Action item
Each line in the data must be reproduced as written, except for any picture.

Input data
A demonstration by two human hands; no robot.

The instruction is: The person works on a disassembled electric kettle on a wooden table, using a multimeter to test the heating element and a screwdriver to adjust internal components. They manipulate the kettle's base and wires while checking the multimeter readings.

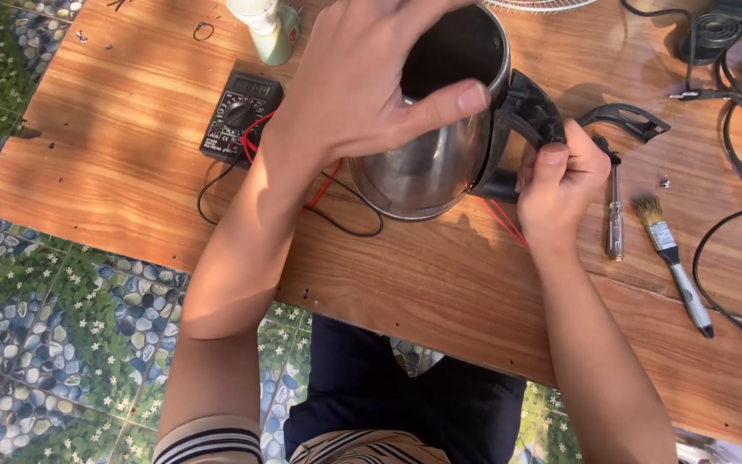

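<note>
A stainless steel electric kettle (pixel 427 163) with an open top stands on the wooden board (pixel 113 146). My left hand (pixel 362 77) grips its body from above, thumb across the front of the steel wall. My right hand (pixel 560 185) holds the black plastic handle (pixel 526 107) at the kettle's right side, fingers curled round its lower part. A loose black handle piece (pixel 629 120) lies just right of my right hand. Red wires run beneath the kettle.
A black multimeter (pixel 240 113) with red and black leads lies left of the kettle. A screwdriver (pixel 615 215) and a small paintbrush (pixel 670 258) lie to the right, with black cables (pixel 736 283) beyond. A pale green bottle (pixel 272 30) stands at the top. Pebble-patterned floor surrounds the board.
</note>
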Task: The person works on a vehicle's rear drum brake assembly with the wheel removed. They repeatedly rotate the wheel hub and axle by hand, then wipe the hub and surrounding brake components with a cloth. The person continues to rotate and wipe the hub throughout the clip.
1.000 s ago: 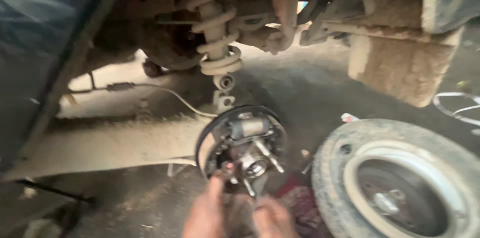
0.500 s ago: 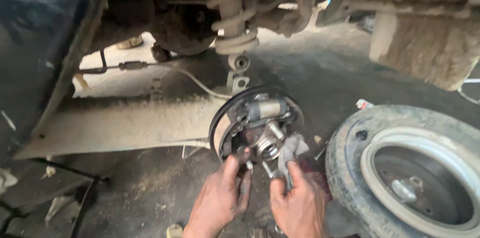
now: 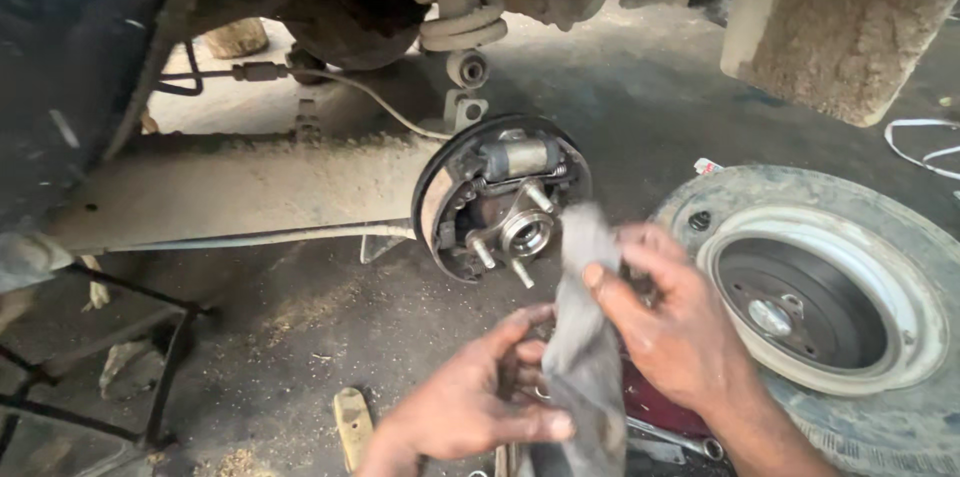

Task result
A demonstration by two human hands; no robot.

The instruction is: The person works on a disassembled electric kettle on a wooden table, using a multimeter to test the heating element and a screwdriver to adjust internal components. They manipulate the kettle's base and wires while checking the multimeter readings.


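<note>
A stainless steel electric kettle (pixel 427 163) with an open top stands on the wooden board (pixel 113 146). My left hand (pixel 362 77) grips its body from above, thumb across the front of the steel wall. My right hand (pixel 560 185) holds the black plastic handle (pixel 526 107) at the kettle's right side, fingers curled round its lower part. A loose black handle piece (pixel 629 120) lies just right of my right hand. Red wires run beneath the kettle.
A black multimeter (pixel 240 113) with red and black leads lies left of the kettle. A screwdriver (pixel 615 215) and a small paintbrush (pixel 670 258) lie to the right, with black cables (pixel 736 283) beyond. A pale green bottle (pixel 272 30) stands at the top. Pebble-patterned floor surrounds the board.
</note>
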Task: The person works on a vehicle's rear drum brake assembly with the wheel removed. They repeatedly rotate the wheel hub and axle by hand, then wipe the hub and surrounding brake components with a cloth. The person continues to rotate and wipe the hub throughout the clip.
1.000 s ago: 
0.500 s ago: 
now: 

The exercise is now done.